Additional applications for the laminate include, but are not
limited to, wall linings, ceilings, interior shop fittings, and
decoration panels such as those found in ships, trains, and
buildings.
[0011] In the following description there is shown and described
one possible embodiment of the invention simply by way of
illustration of one of the modes best suited to carry out the
invention. As it will be realized, the invention is capable of
other different embodiments and its several details are capable of
modification in various, obvious aspects all without departing from
the invention. Accordingly, the drawings and descriptions will be
regarded as illustrative in nature and not as restrictive.
BRIEF DESCRIPTION OF THE DRAWING
[0012] The accompanying drawing incorporated in and forming a part
of this specification, illustrates several aspects of the present
invention, and together with the description serves to explain
certain principles of the invention.
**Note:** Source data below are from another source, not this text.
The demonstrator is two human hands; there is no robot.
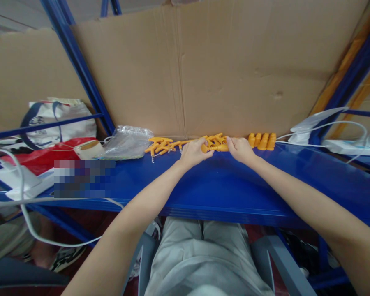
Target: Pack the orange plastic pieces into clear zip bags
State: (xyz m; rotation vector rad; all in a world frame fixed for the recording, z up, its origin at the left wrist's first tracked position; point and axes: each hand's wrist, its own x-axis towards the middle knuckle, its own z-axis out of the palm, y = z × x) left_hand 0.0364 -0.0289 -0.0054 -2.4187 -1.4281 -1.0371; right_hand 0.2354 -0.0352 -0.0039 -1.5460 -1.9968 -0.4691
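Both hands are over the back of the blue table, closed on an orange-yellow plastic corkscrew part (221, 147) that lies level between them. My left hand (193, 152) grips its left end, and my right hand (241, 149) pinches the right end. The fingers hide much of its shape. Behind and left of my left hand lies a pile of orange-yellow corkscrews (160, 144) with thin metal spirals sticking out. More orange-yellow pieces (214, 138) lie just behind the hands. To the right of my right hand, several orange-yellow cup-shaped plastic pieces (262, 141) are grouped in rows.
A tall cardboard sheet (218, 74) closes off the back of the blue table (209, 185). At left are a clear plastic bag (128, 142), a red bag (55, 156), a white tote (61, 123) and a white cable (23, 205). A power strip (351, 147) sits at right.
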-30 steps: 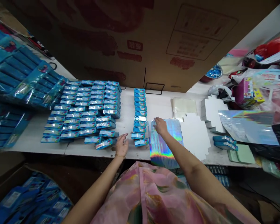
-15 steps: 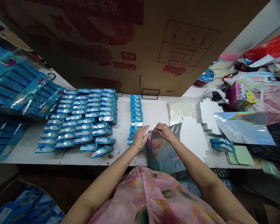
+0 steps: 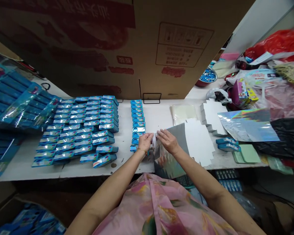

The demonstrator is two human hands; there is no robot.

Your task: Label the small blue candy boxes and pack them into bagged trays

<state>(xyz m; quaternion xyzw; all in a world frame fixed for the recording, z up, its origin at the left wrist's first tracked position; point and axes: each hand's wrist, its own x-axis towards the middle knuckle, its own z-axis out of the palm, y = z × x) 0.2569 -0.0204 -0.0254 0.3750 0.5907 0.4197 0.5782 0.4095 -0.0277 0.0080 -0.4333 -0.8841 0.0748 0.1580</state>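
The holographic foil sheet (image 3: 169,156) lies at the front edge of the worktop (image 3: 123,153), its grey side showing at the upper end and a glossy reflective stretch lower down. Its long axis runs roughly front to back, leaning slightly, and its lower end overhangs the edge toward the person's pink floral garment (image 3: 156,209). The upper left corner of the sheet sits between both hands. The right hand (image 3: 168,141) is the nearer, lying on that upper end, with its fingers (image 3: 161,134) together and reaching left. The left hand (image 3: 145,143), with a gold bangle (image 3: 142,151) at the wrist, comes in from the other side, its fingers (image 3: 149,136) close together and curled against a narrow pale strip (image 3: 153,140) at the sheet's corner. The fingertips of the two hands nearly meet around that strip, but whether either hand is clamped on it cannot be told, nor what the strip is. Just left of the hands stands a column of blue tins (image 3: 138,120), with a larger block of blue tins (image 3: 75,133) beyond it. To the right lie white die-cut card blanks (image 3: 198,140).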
In the drawing:
[0013] FIG. 1 is a side elevational view of one possible embodiment
of the present invention.
DETAILED DESCRIPTION OF THE INVENTION
[0014] Reference is now made to FIG. 1 illustrating one possible
embodiment of the laminate 10 of the present invention. As
illustrated the laminate 10 includes a resin impregnated overlay
paper 12 overlying a resin impregnated decorative layer 14. The
decorative layer 14 overlies a first fire barrier formed from a
fiber reinforced veil 16. The veil 16 overlies a layer of
fiberboard 18. Finally, a backing layer 20 underlies the fiberboard
18. The laminate 10 may also include a second fire barrier, formed
from a fiber reinforced veil 22, between the fiberboard 18 and the
backing layer 20. This second veil 22 further enhances the fire
retardant properties of the laminate 10 and insures that heat is
transferred at about the same rate from the top or the bottom.
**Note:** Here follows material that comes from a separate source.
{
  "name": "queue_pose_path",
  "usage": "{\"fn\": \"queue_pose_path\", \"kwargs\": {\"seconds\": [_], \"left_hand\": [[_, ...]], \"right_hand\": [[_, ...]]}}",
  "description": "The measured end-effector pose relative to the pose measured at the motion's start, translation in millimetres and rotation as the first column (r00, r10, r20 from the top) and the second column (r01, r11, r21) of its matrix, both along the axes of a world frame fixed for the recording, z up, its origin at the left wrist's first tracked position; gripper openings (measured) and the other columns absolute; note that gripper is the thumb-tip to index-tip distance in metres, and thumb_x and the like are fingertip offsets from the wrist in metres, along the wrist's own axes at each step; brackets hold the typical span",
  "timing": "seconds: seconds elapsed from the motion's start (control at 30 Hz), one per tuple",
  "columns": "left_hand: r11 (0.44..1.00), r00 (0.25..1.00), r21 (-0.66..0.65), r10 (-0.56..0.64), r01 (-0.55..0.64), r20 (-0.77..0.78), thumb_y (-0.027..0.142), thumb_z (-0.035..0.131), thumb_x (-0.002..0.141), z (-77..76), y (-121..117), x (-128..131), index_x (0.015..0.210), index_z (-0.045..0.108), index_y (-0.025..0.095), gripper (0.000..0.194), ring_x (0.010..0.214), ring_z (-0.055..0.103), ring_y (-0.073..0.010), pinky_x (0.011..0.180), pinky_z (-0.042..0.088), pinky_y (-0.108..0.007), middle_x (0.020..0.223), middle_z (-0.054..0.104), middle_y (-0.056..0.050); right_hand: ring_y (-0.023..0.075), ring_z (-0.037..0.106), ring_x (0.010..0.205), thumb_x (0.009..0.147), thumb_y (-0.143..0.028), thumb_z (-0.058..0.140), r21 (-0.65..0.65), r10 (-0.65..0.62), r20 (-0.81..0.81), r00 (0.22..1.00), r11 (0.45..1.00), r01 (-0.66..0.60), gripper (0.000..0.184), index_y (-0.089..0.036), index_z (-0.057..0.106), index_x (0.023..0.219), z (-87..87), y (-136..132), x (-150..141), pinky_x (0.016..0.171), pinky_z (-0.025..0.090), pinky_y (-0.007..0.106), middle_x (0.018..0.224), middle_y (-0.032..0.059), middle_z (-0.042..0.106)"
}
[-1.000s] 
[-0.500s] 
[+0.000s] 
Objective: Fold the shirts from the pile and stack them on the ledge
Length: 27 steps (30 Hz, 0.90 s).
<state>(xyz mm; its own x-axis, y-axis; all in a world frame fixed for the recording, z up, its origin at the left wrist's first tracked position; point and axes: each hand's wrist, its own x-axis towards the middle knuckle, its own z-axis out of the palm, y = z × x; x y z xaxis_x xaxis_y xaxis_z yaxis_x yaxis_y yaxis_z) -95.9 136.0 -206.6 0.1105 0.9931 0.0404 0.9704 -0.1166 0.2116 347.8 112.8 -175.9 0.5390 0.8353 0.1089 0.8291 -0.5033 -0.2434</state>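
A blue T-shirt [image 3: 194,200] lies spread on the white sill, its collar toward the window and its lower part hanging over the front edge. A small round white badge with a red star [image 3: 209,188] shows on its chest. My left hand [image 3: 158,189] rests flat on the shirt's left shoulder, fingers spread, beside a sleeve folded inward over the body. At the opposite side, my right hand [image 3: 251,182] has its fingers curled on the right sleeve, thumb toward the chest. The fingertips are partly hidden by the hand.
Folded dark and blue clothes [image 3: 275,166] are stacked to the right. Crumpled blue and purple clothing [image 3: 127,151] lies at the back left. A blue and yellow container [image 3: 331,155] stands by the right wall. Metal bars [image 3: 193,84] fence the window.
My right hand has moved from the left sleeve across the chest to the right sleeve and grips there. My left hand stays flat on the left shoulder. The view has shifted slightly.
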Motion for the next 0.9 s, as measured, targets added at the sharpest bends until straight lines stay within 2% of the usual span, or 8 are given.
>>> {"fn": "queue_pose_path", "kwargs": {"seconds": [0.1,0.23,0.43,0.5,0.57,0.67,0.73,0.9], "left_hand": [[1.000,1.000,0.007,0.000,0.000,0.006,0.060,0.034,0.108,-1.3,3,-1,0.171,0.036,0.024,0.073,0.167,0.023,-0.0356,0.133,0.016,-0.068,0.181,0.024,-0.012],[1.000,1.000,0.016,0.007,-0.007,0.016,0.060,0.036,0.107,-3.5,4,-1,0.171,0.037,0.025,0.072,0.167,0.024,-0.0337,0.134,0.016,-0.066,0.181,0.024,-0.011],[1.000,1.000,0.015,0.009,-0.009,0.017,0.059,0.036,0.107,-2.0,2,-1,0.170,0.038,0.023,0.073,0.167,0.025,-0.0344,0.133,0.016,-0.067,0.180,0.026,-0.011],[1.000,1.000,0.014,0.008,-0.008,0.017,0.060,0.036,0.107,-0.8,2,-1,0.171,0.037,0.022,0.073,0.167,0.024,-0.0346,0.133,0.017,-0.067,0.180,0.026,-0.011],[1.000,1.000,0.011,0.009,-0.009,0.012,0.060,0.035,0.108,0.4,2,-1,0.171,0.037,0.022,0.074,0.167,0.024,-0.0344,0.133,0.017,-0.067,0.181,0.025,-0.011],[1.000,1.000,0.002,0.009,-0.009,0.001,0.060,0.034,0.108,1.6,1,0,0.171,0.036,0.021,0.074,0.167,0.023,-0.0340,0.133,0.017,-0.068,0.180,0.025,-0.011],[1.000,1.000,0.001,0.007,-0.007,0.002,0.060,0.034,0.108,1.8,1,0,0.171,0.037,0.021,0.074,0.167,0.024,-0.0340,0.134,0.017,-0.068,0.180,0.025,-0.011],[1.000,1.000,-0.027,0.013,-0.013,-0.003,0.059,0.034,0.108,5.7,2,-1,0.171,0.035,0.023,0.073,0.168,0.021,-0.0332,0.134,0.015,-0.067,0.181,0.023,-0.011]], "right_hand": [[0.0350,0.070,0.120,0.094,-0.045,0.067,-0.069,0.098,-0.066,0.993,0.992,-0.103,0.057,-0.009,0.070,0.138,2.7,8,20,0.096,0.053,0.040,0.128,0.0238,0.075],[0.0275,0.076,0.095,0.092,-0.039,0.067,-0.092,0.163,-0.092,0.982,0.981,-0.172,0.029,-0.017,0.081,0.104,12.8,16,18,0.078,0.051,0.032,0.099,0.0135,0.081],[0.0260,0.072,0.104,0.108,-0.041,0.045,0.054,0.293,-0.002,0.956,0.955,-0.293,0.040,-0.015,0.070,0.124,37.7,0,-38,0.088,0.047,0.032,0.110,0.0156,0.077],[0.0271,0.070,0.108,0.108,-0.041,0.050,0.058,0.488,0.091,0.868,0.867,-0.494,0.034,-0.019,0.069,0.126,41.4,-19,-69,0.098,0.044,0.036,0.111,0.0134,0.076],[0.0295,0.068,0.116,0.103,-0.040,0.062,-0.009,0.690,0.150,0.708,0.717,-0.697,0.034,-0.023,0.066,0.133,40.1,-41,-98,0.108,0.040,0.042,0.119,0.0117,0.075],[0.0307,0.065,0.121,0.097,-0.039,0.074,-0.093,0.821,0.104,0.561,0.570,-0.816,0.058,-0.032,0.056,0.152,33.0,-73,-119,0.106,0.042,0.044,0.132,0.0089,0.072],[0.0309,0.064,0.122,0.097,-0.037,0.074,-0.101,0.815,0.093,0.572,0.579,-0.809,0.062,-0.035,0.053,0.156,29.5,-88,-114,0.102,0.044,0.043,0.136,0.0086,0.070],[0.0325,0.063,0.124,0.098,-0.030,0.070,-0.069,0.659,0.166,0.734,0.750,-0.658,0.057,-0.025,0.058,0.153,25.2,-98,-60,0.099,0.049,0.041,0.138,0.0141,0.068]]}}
[0015] More specifically describing the invention, the fiber
reinforced veil 16 may include fibers selected from a group
consisting of glass fibers, basalt fibers, metal fibers, inorganic
fibers, silica fibers, carbide fibers, nitride fibers, carbon
fibers and mixtures thereof. Where glass fibers are utilized in the
fiber reinforced veil, they may, for example, be selected from a
group of fibers including boron-free glass, E-glass, ECR-glass,
C-glass, AR-glass, S2-glass and mixtures thereof. Advantex.RTM.
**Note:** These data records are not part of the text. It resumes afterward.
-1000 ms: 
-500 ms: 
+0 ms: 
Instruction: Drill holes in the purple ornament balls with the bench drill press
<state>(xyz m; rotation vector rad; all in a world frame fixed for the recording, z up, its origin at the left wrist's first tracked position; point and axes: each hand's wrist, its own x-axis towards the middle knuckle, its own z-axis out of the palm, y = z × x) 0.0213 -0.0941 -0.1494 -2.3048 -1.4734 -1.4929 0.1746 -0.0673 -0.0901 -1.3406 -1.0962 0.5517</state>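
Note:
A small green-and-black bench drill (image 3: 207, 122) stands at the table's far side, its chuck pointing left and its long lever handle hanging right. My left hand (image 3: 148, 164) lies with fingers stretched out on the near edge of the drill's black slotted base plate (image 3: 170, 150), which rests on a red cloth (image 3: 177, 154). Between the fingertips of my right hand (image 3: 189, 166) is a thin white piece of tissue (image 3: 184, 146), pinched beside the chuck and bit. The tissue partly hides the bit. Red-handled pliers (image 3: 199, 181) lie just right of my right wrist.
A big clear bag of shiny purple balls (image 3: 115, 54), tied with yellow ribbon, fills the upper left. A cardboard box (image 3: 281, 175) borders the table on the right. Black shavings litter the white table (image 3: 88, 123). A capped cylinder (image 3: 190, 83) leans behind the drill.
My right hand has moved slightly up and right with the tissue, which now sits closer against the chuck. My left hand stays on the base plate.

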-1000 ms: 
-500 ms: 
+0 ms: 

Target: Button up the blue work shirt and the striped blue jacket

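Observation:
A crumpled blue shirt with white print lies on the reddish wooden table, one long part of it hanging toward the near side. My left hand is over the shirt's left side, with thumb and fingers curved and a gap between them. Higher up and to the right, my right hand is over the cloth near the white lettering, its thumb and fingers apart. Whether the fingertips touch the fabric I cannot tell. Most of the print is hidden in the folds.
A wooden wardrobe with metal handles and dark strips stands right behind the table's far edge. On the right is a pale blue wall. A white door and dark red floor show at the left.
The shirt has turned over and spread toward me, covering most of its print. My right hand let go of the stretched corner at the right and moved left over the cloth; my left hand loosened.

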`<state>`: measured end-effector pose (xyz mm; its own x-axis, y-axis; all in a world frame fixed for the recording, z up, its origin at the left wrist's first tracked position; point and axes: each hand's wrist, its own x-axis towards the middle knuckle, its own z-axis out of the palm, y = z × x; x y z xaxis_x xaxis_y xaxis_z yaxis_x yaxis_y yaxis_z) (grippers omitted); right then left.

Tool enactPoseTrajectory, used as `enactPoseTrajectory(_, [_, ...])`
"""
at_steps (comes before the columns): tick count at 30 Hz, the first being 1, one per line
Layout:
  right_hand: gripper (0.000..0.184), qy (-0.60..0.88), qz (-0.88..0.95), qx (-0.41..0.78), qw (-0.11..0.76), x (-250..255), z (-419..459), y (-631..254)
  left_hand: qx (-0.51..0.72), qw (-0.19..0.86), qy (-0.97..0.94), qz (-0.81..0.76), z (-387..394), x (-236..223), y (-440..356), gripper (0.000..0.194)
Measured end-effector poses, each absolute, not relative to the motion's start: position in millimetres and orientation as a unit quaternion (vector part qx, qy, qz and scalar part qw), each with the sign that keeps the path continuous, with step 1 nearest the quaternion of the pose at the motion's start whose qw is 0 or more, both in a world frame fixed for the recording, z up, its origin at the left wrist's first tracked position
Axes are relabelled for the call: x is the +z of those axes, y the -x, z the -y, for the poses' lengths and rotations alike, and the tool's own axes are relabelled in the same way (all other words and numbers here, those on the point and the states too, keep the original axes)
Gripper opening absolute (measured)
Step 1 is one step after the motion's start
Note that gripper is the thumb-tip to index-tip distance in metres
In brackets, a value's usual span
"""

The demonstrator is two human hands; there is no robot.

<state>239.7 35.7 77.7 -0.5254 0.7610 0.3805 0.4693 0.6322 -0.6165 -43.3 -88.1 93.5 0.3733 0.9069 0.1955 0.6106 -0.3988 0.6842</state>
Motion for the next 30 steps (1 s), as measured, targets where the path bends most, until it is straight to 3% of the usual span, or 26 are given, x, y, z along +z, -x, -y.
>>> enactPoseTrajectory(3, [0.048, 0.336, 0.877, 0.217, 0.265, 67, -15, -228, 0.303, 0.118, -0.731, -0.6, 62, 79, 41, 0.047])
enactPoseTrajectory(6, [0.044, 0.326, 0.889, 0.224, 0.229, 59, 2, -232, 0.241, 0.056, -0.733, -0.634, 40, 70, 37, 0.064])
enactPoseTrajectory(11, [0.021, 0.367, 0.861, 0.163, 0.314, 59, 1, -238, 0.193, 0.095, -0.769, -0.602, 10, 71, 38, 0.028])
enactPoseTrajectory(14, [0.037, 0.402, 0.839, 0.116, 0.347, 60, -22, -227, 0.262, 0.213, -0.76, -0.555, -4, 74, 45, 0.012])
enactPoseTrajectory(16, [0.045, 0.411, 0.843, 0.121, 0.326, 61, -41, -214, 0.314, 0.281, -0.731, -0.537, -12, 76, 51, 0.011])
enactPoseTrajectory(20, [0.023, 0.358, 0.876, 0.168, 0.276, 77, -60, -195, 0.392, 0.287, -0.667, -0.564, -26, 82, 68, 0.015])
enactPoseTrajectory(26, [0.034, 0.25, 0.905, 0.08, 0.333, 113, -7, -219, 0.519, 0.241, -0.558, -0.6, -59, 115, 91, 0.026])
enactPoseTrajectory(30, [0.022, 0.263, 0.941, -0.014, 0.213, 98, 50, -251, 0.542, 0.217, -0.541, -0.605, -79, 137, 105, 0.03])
glass fibers, commercially available from Owens Corning (Toledo,
Ohio), may be used.
[0016] The fiber reinforced veils 16 and 22 following resin
impregnation includes between about 5 to about 95 weight percent
reinforcement fibers, about 5 to about 75 weight percent
resin/binder and 0 to about 80 weight percent filler. The binder
utilized may be a B-stageable resin which may be reactivated during
the pressing step to reach its final properties. The binder may be
selected from a group of resins consisting of polyvinyl alcohol,
acrylates, styrene acrylates, melamine-formaldehyde,
urea-formaldehyde, phenol-formaldehyde, epoxy resin, unsaturated
polyesters, crosslinkable acrylic resin, polyurethane resin,
polyamide-amine epichlorohydrin resin and mixtures thereof. The
filler utilized in the fiber reinforced veil 16 may be selected
from a group consisting of aluminum trihydrate, magnesium
hydroxide, melamine cyanurate, halogenated additive, antimony
trioxide, metal hydroxide, metal carbonate, titanium dioxide,
calcined clay, barium sulfate, magnesium sulfate, aluminum sulfate,
zinc oxide, kaolin clay, chlorite, diatomite, felspar, mica,
nepheline syenite, pyrophyllite, silica, talc, wollastonite,
montmorillonite, hectorite, saponite, calcium carbonate, magnesium
carbonate, aluminum oxide, iron oxide, glass microbeads,
ethylenediaminephosphate, guanidinephosphates, melamine borate,
melamine (mono, pyro, poly) phosphate, ammonium (mono, pyro, poly)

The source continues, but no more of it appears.